Why use Flit?

Make the easy things easy and the hard things possible is an old motto from the Perl community. Flit is entirely focused on the easy things part of that, and leaves the hard things up to other tools.

Specifically, the easy things are pure Python packages with no build steps (neither compiling C code, nor bundling Javascript, etc.). The vast majority of packages on PyPI are like this: plain Python code, with maybe some static data files like icons included.

It’s easy to underestimate the challenges involved in distributing and installing code, because it seems like you just need to copy some files into the right place. There’s a whole lot of metadata and tooling that has to work together around that fundamental step. But with the right tooling, a developer who wants to release their code doesn’t need to know about most of that.

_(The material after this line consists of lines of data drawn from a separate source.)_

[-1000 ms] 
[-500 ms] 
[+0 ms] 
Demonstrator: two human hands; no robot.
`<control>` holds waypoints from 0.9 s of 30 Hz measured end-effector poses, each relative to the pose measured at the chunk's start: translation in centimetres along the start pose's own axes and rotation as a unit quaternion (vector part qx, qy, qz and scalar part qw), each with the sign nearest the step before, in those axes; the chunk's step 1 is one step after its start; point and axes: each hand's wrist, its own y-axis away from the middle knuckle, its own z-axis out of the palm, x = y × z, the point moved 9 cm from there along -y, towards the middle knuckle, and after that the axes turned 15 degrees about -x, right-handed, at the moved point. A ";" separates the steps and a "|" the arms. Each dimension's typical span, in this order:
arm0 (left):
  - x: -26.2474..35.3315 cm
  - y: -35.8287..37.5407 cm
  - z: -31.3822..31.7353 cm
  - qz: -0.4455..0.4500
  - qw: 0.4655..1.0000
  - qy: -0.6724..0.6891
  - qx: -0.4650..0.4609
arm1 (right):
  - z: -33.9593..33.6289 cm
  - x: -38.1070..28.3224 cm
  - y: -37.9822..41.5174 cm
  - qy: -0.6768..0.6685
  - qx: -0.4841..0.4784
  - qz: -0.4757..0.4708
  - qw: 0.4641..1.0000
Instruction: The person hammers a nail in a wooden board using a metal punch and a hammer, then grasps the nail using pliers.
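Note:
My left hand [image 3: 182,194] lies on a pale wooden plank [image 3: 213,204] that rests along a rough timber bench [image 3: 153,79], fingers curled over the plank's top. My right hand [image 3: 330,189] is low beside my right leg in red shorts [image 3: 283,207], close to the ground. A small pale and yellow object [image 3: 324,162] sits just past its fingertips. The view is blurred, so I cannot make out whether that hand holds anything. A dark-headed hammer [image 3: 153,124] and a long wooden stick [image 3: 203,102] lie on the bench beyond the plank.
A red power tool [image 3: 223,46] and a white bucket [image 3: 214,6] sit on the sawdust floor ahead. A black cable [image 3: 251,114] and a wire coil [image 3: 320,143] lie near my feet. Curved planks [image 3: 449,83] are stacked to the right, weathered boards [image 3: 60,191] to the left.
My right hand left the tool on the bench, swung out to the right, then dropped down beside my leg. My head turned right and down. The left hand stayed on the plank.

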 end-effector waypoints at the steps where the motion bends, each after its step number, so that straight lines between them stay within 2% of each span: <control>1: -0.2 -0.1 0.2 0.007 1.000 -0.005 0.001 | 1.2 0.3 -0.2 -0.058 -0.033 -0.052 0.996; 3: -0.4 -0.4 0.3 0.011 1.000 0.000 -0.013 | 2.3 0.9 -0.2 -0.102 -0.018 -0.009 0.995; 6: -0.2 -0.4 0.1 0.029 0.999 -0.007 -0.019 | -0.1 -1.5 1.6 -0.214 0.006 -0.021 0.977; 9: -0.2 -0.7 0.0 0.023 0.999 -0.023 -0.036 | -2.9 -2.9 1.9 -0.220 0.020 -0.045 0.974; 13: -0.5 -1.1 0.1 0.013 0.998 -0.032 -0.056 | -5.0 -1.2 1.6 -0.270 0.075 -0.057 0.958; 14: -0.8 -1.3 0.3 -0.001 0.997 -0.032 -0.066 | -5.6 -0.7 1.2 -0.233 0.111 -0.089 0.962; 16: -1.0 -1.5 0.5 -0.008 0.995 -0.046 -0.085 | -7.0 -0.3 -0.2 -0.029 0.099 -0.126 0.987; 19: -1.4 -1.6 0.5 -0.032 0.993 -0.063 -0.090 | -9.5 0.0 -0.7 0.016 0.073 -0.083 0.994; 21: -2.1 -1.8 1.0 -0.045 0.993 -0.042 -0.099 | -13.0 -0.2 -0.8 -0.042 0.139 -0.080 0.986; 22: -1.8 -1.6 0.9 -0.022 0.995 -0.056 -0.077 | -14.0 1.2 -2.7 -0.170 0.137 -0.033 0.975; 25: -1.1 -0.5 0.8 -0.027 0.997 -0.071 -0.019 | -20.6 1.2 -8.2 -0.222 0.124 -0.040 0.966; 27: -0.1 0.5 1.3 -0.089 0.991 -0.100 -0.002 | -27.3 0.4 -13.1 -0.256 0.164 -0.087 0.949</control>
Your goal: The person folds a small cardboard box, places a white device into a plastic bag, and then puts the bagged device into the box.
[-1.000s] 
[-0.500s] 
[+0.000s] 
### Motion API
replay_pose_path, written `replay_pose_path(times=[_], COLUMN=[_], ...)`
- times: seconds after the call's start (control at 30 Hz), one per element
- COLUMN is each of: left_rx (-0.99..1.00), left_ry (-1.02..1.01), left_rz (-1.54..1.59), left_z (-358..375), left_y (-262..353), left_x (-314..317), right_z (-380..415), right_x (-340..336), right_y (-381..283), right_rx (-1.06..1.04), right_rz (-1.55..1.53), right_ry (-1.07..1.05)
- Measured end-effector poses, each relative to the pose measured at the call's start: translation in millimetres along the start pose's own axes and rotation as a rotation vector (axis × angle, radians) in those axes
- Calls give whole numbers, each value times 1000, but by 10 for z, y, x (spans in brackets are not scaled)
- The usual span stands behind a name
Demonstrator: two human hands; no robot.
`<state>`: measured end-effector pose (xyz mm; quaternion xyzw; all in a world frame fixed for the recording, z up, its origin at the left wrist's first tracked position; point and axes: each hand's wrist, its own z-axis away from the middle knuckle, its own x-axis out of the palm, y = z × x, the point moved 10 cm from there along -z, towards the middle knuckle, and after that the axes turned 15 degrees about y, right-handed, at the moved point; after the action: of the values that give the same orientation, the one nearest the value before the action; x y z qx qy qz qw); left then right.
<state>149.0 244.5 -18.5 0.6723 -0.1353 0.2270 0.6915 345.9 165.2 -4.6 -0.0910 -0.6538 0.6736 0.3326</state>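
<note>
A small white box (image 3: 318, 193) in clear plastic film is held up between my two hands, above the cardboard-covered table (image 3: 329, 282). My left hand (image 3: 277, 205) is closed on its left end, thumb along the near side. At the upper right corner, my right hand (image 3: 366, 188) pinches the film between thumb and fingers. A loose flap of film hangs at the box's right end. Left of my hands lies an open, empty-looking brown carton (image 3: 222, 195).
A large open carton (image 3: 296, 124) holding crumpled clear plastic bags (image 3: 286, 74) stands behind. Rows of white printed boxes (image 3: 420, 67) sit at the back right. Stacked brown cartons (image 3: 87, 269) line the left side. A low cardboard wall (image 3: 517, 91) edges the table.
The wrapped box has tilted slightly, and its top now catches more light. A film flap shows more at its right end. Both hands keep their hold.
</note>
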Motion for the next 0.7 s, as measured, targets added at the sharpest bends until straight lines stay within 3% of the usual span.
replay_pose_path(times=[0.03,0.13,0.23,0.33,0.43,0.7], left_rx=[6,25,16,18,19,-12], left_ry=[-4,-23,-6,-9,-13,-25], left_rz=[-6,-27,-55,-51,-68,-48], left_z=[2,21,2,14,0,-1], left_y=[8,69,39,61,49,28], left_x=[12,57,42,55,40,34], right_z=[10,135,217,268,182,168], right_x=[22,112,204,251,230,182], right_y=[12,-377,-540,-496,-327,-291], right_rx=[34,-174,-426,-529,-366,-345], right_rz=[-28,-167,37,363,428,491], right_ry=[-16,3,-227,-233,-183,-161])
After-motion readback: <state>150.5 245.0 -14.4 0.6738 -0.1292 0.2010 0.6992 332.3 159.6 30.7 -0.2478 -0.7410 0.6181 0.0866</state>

What, specifically, does Flit make easy?

  • flit init helps you set up the information Flit needs about your package.

  • Subpackages are automatically included: you only need to specify the top-level package.

  • Data files within a package directory are automatically included. Missing data files has been a common packaging mistake with other tools.

  • The version number is taken from your package’s __version__ attribute, so that always matches the version that tools like pip see.

  • flit publish uploads a package to PyPI, so you don’t need a separate tool to do this.

Setuptools, the most common tool for Python packaging, now has shortcuts for many of the same things. But it has to stay compatible with projects published many years ago, which limits what it can do by default.

Flit also has some support for reproducible builds, a feature which some people care about.

There have been many other efforts to improve the user experience of Python packaging, such as pbr, but before Flit, these tended to build on setuptools and distutils. That was a pragmatic decision, but it’s hard to build something radically different on top of those libraries. The existence of Flit spurred the development of new standards, like PEP 518 and PEP 517, which are now used by other packaging tools such as Poetry and Enscons.

Other options

If your package needs a build step, you won’t be able to use Flit. Setuptools is the de-facto standard, but newer tools such as Enscons also cover this case.

Flit also doesn’t help you manage dependencies: you have to add them to pyproject.toml by hand. Tools like Poetry and Pipenv have features which help add and update dependencies on other packages.